The mega campaign, to start on Mahatma Gandhi's birth anniversary, will be conducted just before the elections in three major Bharatiya Janata Party-ruled states and also before the 2019 general elections.
The central government will launch a campaign covering over 250,000 gram panchayats across the country on October 2.
Christened ‘Sabki Yojana, Sabka Vikas’, the campaign will involve people at the grassroots while preparing structured gram panchayat development plans, along with a thorough audit of the works done in the last few years.
The mega campaign, to start on Mahatma Gandhi's birth anniversary, will be conducted just before the elections in three major Bharatiya Janata Party-ruled states and also before the 2019 general elections.
Under the campaign, which will conclude in December, all gram panchayats in the country will have to put up a notice board detailing the work done by them in the last few years, funds received from various sources, details of their allocation and also what developmental activities it plans to undertake in the 2018-19 financial year.
Gram sabha meetings will be made mandatory where trained assistants related to all 29 sectors assigned to gram panchayats, according to the 11th schedule of the Constitution, will have to be present.
The sectors include agriculture, rural housing, drinking water, poverty alleviation programmes, social welfare, cultural activities, market and fairs, etc.
These assistants, who could be village ‘sakhis’ or Mahatma Gandhi National Rural Employment Guarantee Scheme support staff, will have to explain the work by them under various sectors in the last few years and also their plans for the future with full financial details.
“Gram panchayat development plans have been largely unorganised, but this year onwards the idea is to make them more structured with maximum people participation so that people know what development activities they are entitled to and what has been the progress so far,” a senior government official said.
“If used properly, gram panchayats can become micro-models of development as funds are not a constraint after the 14th Finance Commission devolutions,” the official said.

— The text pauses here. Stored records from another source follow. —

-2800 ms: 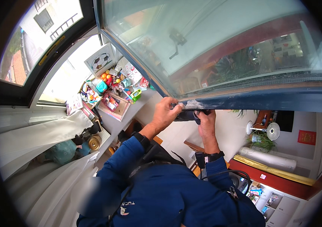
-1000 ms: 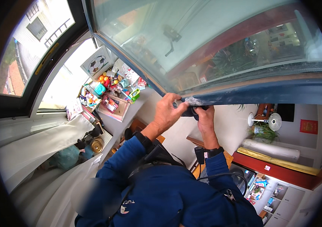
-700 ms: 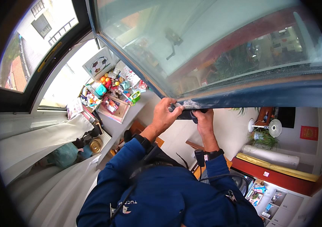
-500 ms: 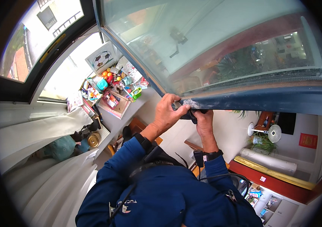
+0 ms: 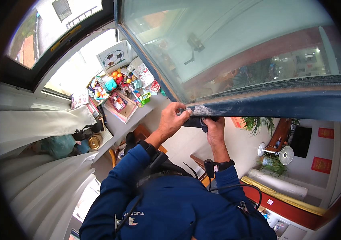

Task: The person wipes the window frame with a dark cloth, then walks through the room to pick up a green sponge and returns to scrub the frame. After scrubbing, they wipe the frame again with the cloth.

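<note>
A large glazed window sash (image 5: 274, 107) with a dark blue frame hangs open in front of me. Whitish, scuffed residue (image 5: 201, 110) covers part of its lower rail near the left corner. My left hand (image 5: 171, 122) is at that corner, thumb and fingers pinched together against the rail's edge; what lies between them is too small to make out. Under the rail, my right hand (image 5: 215, 130) has its thumb and fingers closed on a black object (image 5: 195, 121). That object reaches left toward my left hand; its kind is partly hidden.
At left a grey counter (image 5: 116, 128) bears toys, a shallow box and a football picture (image 5: 113, 59). White curtains (image 5: 46, 172) hang nearer me. Right lie a white fan (image 5: 285, 155), plants, and long rolls (image 5: 276, 186) along a red-brown surface. A cable crosses my right forearm.
My left hand has shifted slightly left and down along the rail, its fingertips drawn closer together. More of the black object shows between the hands. The whole view has turned a little.
</note>
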`<act>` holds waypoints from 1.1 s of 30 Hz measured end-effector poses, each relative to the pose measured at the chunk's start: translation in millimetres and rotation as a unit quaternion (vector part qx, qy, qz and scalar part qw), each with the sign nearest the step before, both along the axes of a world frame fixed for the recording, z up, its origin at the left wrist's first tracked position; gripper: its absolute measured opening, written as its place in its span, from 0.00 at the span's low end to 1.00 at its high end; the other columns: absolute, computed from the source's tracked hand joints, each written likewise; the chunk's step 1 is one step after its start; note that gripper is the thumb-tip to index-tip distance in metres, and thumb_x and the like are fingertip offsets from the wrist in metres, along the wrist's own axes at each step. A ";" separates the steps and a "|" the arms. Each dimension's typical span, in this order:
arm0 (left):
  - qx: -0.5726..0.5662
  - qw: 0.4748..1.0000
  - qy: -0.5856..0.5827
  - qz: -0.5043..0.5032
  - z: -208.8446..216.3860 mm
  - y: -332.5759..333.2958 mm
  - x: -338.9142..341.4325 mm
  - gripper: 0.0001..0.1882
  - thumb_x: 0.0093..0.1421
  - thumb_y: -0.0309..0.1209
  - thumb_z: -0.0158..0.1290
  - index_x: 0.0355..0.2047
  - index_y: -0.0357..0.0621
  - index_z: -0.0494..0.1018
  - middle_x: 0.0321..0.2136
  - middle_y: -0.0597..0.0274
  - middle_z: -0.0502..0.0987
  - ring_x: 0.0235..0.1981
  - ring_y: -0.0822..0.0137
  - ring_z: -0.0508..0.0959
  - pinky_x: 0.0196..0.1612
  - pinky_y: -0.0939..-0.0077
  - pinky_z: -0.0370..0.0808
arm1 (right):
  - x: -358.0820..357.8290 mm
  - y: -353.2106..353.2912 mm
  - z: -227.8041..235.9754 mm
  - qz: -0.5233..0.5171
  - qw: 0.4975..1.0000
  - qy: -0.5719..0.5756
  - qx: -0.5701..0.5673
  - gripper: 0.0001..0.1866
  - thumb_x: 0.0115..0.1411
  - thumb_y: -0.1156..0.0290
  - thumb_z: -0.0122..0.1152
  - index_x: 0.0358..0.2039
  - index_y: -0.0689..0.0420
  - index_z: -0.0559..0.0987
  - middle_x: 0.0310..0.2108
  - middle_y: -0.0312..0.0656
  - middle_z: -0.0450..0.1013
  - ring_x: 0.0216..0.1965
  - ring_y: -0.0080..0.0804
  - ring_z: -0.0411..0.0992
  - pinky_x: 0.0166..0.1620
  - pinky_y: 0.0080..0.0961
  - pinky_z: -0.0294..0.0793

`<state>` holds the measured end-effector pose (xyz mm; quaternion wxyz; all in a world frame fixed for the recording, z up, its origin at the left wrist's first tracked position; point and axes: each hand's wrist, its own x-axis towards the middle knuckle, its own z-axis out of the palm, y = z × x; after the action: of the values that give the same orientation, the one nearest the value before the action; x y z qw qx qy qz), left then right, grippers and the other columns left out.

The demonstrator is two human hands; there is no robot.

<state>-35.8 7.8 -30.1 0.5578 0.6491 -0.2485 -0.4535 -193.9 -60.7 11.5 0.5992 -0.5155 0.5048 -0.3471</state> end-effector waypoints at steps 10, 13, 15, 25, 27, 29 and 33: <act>-0.026 0.999 -0.002 -0.019 4.1 -1.2 -0.8 0.22 0.55 0.38 0.65 0.42 0.33 0.76 0.37 0.55 0.77 0.38 0.66 0.79 0.35 0.74 0.78 | -0.7 -3.2 -1.7 0.014 1.000 -0.023 -0.002 0.20 0.51 0.83 0.63 0.47 0.62 0.77 0.43 0.36 0.76 0.43 0.24 0.75 0.49 0.21 0.73; -0.096 0.987 -0.128 -0.016 6.6 1.1 -1.4 0.24 0.53 0.42 0.66 0.42 0.35 0.77 0.35 0.53 0.77 0.35 0.64 0.79 0.37 0.70 0.77 | -2.0 -3.1 -0.3 0.010 1.000 0.016 0.022 0.21 0.51 0.85 0.60 0.47 0.61 0.77 0.43 0.37 0.76 0.43 0.25 0.75 0.49 0.23 0.74; -0.087 0.990 -0.113 -0.016 9.8 1.8 -2.1 0.25 0.52 0.43 0.66 0.42 0.35 0.77 0.36 0.52 0.77 0.35 0.62 0.78 0.38 0.69 0.77 | -1.9 -2.9 0.3 0.021 1.000 0.007 0.014 0.21 0.52 0.84 0.61 0.48 0.61 0.77 0.43 0.37 0.76 0.43 0.25 0.75 0.49 0.23 0.74; -0.121 0.991 -0.055 0.019 39.8 -1.9 0.5 0.22 0.53 0.41 0.64 0.40 0.36 0.77 0.34 0.56 0.79 0.35 0.66 0.79 0.40 0.73 0.76 | -1.0 -6.5 2.0 0.037 0.999 0.023 -0.009 0.21 0.53 0.79 0.68 0.49 0.60 0.77 0.43 0.35 0.76 0.41 0.24 0.75 0.46 0.21 0.74; -0.073 0.997 -0.027 -0.010 41.3 -1.2 3.1 0.22 0.53 0.41 0.65 0.40 0.36 0.77 0.35 0.56 0.79 0.36 0.66 0.79 0.42 0.72 0.76 | -0.7 -6.1 2.4 0.044 0.999 0.026 0.009 0.21 0.53 0.78 0.69 0.49 0.60 0.77 0.42 0.35 0.76 0.41 0.23 0.75 0.45 0.21 0.75; -0.085 0.994 -0.063 -0.014 40.2 -0.3 4.0 0.23 0.53 0.42 0.65 0.41 0.35 0.77 0.34 0.55 0.79 0.39 0.63 0.80 0.46 0.69 0.76 | -0.4 -5.2 1.5 0.040 0.999 0.012 -0.001 0.20 0.53 0.80 0.66 0.48 0.60 0.77 0.42 0.35 0.76 0.41 0.23 0.75 0.46 0.20 0.74; -0.146 0.982 -0.120 0.008 35.7 0.2 2.2 0.22 0.53 0.40 0.65 0.42 0.37 0.78 0.34 0.51 0.79 0.39 0.58 0.80 0.46 0.68 0.76 | -0.7 -3.6 -0.8 0.029 0.999 0.027 -0.003 0.21 0.53 0.82 0.64 0.49 0.60 0.77 0.44 0.36 0.76 0.42 0.23 0.75 0.47 0.21 0.75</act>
<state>-33.6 8.0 5.6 0.6163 0.6126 -0.3716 -0.3268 -194.7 -64.3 10.7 0.5934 -0.5413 0.5046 -0.3166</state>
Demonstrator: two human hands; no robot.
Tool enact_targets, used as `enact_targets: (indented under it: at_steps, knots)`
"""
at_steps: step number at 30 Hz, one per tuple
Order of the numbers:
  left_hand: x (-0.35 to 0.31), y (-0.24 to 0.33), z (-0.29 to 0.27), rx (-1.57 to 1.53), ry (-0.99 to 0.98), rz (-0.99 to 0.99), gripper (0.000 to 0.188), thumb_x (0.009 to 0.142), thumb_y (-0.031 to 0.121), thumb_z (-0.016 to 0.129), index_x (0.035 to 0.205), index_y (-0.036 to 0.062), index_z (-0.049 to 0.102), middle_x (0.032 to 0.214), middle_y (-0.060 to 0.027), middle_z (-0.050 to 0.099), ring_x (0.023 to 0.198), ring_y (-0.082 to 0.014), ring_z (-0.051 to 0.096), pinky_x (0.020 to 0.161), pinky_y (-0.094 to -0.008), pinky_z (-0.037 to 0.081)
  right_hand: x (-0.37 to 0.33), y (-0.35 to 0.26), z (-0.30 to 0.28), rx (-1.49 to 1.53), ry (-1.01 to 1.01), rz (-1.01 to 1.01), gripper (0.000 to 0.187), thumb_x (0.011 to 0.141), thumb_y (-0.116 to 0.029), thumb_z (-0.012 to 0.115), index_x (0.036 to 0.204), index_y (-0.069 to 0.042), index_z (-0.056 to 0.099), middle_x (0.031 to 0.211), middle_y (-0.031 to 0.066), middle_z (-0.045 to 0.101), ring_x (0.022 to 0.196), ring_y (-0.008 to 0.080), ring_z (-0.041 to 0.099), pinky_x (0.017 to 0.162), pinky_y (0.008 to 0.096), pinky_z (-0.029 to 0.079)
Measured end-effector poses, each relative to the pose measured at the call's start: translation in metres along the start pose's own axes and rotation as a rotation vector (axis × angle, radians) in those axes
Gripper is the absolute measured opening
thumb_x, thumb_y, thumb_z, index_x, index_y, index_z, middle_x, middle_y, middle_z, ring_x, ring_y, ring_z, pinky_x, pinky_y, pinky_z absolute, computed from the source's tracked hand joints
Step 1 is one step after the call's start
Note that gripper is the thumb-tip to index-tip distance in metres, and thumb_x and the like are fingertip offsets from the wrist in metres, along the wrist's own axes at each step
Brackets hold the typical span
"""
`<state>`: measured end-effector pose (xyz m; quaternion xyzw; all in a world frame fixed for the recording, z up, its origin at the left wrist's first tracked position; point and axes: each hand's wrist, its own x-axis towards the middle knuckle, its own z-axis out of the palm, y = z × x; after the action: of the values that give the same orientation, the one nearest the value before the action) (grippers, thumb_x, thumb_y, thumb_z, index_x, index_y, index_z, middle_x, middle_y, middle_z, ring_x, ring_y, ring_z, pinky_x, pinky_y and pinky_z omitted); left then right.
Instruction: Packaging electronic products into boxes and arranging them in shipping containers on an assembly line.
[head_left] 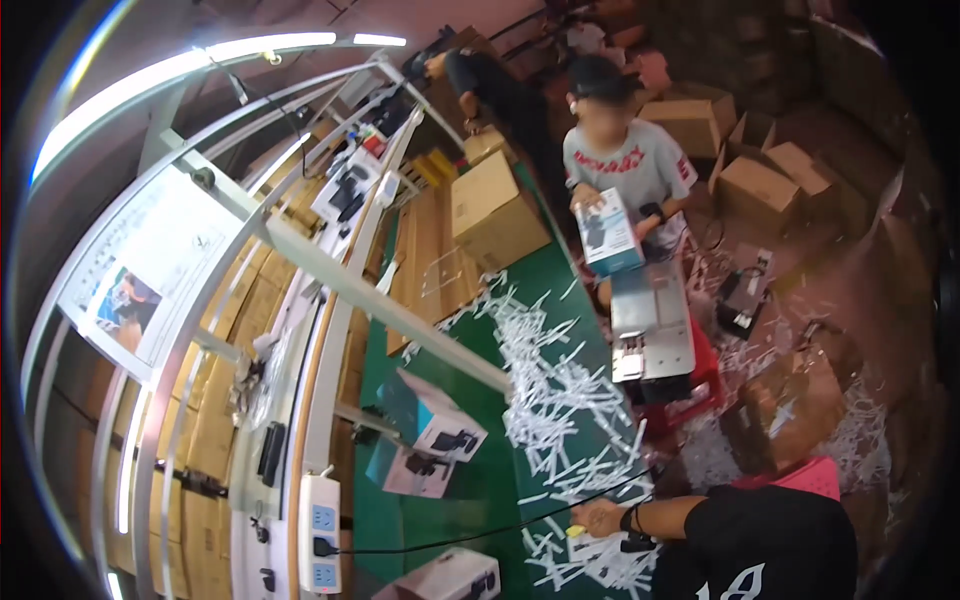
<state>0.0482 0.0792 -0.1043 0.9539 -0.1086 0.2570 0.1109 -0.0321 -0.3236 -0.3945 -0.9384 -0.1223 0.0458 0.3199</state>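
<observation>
My right hand [600, 517] reaches in from the lower right, from a black sleeve, with a dark band at the wrist. It is low over white shredded paper strips [550, 420] on the green bench. Its fingers look curled, and a small yellow piece [576, 531] shows at their tips; what they hold is too small to make out. A black object [637, 543] lies just under the wrist. My left hand is out of view. Left of the strips stand printed product boxes [440, 425], and another box [450, 577] lies at the lower edge.
A power strip [320, 535] with a black cable [430, 549] crosses toward my hand. A metal frame post [390, 310] slants over the bench. A large carton [498, 212] sits farther along. A co-worker [625, 155] holds a printed box [608, 235] above a metal machine [650, 315].
</observation>
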Motion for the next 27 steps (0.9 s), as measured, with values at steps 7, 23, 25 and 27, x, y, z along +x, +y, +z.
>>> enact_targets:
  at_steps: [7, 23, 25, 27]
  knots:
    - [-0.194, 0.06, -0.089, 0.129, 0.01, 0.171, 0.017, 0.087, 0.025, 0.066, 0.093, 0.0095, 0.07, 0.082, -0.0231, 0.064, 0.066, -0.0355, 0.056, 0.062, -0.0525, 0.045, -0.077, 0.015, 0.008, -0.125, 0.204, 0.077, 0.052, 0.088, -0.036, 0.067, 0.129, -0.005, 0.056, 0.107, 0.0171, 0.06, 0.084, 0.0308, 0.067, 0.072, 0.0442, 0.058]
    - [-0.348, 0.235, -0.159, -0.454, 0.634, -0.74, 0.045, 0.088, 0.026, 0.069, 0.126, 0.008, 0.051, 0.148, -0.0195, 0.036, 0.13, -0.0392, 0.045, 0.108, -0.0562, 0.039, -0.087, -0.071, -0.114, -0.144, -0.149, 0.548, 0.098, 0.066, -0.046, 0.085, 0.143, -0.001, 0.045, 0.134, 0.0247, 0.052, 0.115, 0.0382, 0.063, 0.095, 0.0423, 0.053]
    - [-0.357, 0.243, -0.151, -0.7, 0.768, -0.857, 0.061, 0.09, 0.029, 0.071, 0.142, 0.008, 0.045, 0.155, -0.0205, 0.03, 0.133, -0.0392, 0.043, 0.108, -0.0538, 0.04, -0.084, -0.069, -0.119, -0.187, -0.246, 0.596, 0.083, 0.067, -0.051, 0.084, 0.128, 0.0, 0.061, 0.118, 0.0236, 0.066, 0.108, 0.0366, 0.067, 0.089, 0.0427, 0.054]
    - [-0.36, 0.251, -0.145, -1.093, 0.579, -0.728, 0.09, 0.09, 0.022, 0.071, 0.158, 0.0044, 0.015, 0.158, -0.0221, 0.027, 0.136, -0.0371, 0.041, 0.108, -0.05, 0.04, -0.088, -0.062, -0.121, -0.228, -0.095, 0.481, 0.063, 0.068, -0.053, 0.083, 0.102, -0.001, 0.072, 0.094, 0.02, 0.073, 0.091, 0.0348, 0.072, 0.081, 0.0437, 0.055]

After FFC recommendations are implemented, an average big-sized gram panchayat will have an annual budget of close to Rs 50 million.
“If this is judiciously used, a lot of good tangible development work can be done,” the official added.
The development plan of each gram panchayat will have to be shared with the Centre after the campaign is over.
Letters are being sent to all state chief secretaries and others to kick-start the programme.
The programme comes months after the Centre concluded an intensive Gram Swaraj Abhiyan in two phases to ensure universal coverage and 100 per cent penetration of seven major schemes -- Pradhan Mantri Ujjawala Yojana (for gas connections), Saubhagya (household electricity connections), Ujala (distribution of LED bulbs), Pradhan Mantri Jan Dhan Yojana (no-frill bank accounts), Pradhan Mantri Jeevan Jyoti Yojana (life insurance cover), Pradhan Mantri Suraksha Bima Yojana (insurance scheme) and Mission Indradhanush (immunisation programme).
The programme was carried out in about 64,000 villages in two phases starting in April this year.
Of these, priority was given to those villages with higher SC/ST population and 117 identified aspirational districts which are at the bottom of the social and economic indicators.
Government officials claim that during the two-phased campaign, among other things, about 4.77 million new LPG gas connections were given, 3 million household electricity connections were given, 6.5 5 million LED bulbs were distributed, 7.35 million new Jan Dhan accounts were opened, about 5.04 million beneficiaries were enrolled in life insurance schemes.